**Task details**
Could you restate word for word only the lines below from the one holding "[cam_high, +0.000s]" to the one holding "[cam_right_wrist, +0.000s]", inclusive, and leave out the pictures?

'''

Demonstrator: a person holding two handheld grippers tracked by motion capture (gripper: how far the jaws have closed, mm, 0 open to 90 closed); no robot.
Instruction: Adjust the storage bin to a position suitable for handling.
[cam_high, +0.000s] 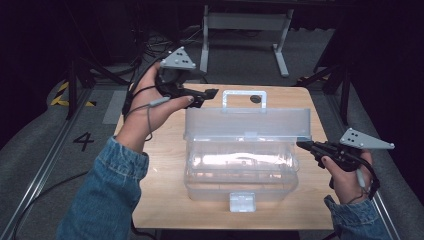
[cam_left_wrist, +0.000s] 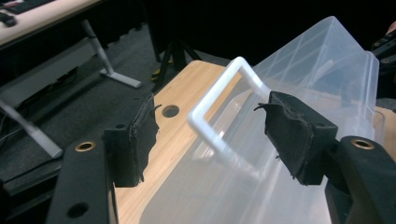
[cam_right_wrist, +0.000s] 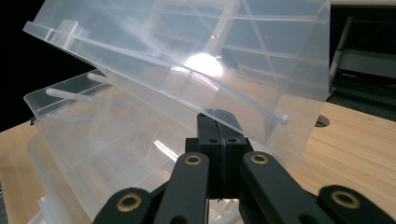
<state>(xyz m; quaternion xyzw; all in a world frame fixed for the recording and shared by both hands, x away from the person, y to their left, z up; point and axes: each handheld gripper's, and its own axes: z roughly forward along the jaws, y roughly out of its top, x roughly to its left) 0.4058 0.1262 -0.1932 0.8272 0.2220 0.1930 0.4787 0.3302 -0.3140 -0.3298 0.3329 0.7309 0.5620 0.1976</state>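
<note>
Lid (cam_high: 247, 122) of clear box (cam_high: 240, 177) at table (cam_high: 165, 200) centre stands raised. Left gripper (cam_high: 212, 93) spread wide near white handle (cam_left_wrist: 219, 93); right gripper (cam_right_wrist: 218, 130) closed beside lid edge. Step: likely lid handling; next needs handle grasp.

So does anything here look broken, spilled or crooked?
Nothing spilled or crooked. One oddity: the black pads on the left gripper look frayed and torn at their edges. The clear plastic box sits square on the table, lid raised.
</note>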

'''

**Exercise solution**
[cam_high, +0.000s] 
[cam_left_wrist, +0.000s] 
[cam_right_wrist, +0.000s] 

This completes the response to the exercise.